## Assignment
If a line below includes the string "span", copy it.

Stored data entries
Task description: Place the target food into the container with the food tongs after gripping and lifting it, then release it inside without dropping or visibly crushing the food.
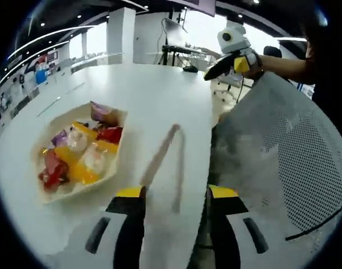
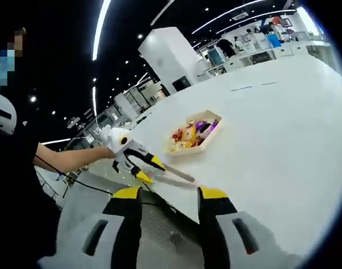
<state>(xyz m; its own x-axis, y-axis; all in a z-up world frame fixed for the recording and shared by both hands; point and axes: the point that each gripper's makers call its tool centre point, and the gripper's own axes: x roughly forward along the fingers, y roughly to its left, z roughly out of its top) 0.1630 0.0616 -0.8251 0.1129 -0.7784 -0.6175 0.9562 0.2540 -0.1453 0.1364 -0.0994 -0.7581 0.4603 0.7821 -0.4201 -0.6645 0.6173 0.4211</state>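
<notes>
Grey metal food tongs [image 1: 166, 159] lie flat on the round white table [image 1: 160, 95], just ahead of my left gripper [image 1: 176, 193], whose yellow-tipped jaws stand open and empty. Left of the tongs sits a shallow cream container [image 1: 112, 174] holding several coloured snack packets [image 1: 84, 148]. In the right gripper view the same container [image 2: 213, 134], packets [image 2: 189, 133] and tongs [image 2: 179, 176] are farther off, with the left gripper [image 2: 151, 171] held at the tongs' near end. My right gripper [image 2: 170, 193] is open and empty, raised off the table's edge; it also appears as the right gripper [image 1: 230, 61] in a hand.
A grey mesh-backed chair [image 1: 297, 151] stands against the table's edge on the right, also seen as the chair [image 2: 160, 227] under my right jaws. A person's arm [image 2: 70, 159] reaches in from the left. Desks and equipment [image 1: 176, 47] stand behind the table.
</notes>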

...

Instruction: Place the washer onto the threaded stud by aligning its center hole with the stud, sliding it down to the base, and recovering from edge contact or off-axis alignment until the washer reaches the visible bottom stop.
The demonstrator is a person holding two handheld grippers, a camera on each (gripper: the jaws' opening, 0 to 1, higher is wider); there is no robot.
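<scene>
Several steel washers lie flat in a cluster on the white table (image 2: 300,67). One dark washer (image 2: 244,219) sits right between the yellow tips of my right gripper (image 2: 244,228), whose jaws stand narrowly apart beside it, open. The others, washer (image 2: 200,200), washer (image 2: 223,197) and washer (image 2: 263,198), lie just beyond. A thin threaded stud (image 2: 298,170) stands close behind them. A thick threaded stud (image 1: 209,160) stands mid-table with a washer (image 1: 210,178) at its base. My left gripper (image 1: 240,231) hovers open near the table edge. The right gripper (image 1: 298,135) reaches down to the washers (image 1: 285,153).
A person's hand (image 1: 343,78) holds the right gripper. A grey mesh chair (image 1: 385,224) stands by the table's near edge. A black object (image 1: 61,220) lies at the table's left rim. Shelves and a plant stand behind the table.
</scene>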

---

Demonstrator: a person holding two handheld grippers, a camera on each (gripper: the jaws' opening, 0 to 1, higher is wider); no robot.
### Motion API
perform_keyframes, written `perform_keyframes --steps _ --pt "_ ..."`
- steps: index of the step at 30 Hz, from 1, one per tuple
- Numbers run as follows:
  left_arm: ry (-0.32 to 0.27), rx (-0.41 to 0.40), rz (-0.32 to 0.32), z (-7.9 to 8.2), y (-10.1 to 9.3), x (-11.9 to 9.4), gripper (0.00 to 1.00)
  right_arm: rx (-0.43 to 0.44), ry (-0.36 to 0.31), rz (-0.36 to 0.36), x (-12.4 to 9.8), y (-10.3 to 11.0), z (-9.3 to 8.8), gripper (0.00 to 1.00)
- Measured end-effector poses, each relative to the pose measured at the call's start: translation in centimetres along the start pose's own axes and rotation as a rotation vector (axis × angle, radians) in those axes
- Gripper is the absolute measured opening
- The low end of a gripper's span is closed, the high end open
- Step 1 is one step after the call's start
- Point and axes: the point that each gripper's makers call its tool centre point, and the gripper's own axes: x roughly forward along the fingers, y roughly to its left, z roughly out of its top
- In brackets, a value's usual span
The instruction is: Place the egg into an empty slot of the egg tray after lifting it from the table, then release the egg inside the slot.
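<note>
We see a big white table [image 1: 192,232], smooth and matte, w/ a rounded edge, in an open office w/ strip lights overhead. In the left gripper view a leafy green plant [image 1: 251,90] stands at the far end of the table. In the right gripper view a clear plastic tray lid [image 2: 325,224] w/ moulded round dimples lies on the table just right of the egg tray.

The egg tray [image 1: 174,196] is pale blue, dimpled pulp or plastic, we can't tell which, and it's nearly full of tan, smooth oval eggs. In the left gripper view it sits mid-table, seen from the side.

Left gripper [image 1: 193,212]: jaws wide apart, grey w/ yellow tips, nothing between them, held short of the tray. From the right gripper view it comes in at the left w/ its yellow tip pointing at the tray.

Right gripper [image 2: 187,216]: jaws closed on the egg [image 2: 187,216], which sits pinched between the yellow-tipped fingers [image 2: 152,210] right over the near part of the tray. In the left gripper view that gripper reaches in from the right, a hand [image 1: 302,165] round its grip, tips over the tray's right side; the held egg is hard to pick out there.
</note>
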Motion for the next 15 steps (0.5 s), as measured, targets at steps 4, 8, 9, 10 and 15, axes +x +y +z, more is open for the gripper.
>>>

## Result
- The low end of a gripper's span is closed, the high end open
- In brackets, a value's usual span

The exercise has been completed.